Te recomendamos:
Después de tantos dimes y diretes previos, la ceremonia de los Oscar no tuvo el brillo de jornadas anteriores, la sobriedad y lo previsto fueron sus características. Faltó la audacia y la improvisación de un conductor como Ellen DeGeneres, no hubo un número musical de gran producción con una coreografía perfecta, ni una gloria de Hollywood que recibiese un galardón a su trayectoria para que todo el auditorio se pusiera de pie para aplaudirla, ni siquiera un escote provocador en la primera fila como el de Sofía Loren hace diez años. Incluso Lady Gaga y Bradley Cooper se levantaron de sus asientos en primera fila como en un acto escolar, para interpretar la canción Shallow, que a la postre fue la triunfadora. Solo faltó que Cooper se acostara sobre el piano invirtiendo los roles de Michelle Pfeffer y Jeff Bridges en la recordada escena de Los fabulosos Baker Boys (Steve Cloves – 1989).
Presentaciones, entrega de galardones y discursos se sucedieron de forma rutinaria apenas matizados con alguna canción.
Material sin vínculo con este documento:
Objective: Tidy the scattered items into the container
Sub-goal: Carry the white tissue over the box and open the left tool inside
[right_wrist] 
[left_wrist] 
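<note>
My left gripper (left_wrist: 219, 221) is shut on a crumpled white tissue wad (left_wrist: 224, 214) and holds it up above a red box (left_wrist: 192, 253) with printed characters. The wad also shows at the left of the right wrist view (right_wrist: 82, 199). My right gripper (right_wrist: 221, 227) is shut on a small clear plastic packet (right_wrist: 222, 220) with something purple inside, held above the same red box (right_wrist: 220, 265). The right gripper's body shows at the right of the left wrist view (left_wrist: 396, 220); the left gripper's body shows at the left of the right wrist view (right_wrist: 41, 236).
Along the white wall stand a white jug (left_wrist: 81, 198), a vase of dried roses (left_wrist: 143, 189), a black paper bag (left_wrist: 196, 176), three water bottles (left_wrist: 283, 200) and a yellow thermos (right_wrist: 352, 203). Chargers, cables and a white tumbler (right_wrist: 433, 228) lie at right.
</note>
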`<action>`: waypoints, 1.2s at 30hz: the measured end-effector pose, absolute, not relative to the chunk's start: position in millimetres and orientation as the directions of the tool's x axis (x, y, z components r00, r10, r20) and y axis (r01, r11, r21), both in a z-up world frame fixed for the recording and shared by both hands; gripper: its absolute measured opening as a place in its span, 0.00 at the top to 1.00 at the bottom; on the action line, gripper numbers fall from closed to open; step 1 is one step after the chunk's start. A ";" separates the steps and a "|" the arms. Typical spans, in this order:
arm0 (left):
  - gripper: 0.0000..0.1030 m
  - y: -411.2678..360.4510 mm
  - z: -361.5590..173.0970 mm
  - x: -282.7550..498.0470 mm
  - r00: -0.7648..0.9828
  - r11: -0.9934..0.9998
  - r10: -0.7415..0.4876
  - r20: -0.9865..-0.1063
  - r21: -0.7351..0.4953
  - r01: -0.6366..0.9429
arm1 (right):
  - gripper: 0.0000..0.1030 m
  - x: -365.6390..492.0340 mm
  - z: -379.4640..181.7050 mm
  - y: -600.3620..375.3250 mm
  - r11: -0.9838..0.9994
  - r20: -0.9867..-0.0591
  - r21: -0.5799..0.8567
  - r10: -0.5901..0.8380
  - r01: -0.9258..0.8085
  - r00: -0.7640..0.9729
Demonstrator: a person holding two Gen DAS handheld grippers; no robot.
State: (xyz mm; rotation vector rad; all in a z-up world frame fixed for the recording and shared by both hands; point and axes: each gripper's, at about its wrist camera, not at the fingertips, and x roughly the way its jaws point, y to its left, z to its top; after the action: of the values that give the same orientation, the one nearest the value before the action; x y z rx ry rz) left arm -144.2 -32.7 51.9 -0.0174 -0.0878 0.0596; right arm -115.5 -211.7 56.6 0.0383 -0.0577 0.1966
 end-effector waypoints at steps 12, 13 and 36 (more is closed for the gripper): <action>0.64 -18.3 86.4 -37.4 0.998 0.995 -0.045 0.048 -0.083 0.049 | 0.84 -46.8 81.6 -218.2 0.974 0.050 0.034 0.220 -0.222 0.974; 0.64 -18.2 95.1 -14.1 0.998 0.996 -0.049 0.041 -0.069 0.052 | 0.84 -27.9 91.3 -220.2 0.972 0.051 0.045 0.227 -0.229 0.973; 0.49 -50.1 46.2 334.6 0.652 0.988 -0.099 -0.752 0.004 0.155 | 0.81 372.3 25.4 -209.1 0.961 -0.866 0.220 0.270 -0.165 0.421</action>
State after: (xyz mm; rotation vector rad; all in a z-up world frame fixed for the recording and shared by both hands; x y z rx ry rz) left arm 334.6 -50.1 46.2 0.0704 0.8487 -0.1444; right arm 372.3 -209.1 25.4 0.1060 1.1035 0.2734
Solo el espectacular arranque de Queen, que hizo mover las caderas de la platea, fue el único momento ajeno a la frugalidad del show. Los Oscar se parecieron a esas premiaciones teatrales argentinas de temporada, en las cuales los periodistas quieren quedar bien con todos, de modo que ningún candidato se quede con las manos vacías (las ocho nominadas a mejor película se llevaron al menos una estatuilla).
En cuanto a la incertidumbre de Roma, al figurar en las dos categorías de mejor película (extranjera y local), todo se resolvió como en 1999 con La vida es bella (Roberto Benigni – 1997) que se encontraba en la misma situación. Ambas recibieron tres recompensas entre ellas la de mejor realización de habla no inglesa. Por otro lado, si la Academia recién hace dos años resolvió otorgar la máxima distinción a un film con temática homosexual, mucha agua deberá pasar debajo del puente para que se decida por una obra que no esté hablada en inglés.
Resuelta la incógnita de Roma, las puertas quedaron abiertas para Green Book, la gran rival, máxime luego de haberse alzado con el Mejor Guión. La ficción de Peter Farrelly tiene esa miel que seduce tanto a los espectadores como a los miembros de la Academia, una buddy movie bien armada con todos los ingredientes para gustar a un público masivo.
Algunos premios fueron muy cantados. Guillermo del Toro apareció con el sobre que contenía el nombre del mejor director. Nada mejor que un mejicano para premiar a un compatriota (Alfonso Cuarón), al igual que Norma Aleandro con Luis Puenzo en 1986, o el año pasado la latinoamericana Rita Moreno designada para retribuir al chileno Lelio. La gran sorpresa de la gala fue Olivia Colman, mejor actriz por La favorita, cuando todas las fichas estaban de parte de Glenn Close por La esposa.
Si bien estaba tan sorprendida como el público, fue vestida para la ocasión al igual que Loretta Young en 1948, por sí tenía que subir al escenario. Su discurso improvisado fue de lo mejor de la velada, junto a la fuerte arenga de Spike Lee que expuso toda su rabia contenida por más de cuarenta años. No hubo una película que arrasó con las estatuillas, todo fue muy repartido y siguiendo la impronta de Queen que atravesó la ceremonia: “Show must go on”. Hasta el año que viene.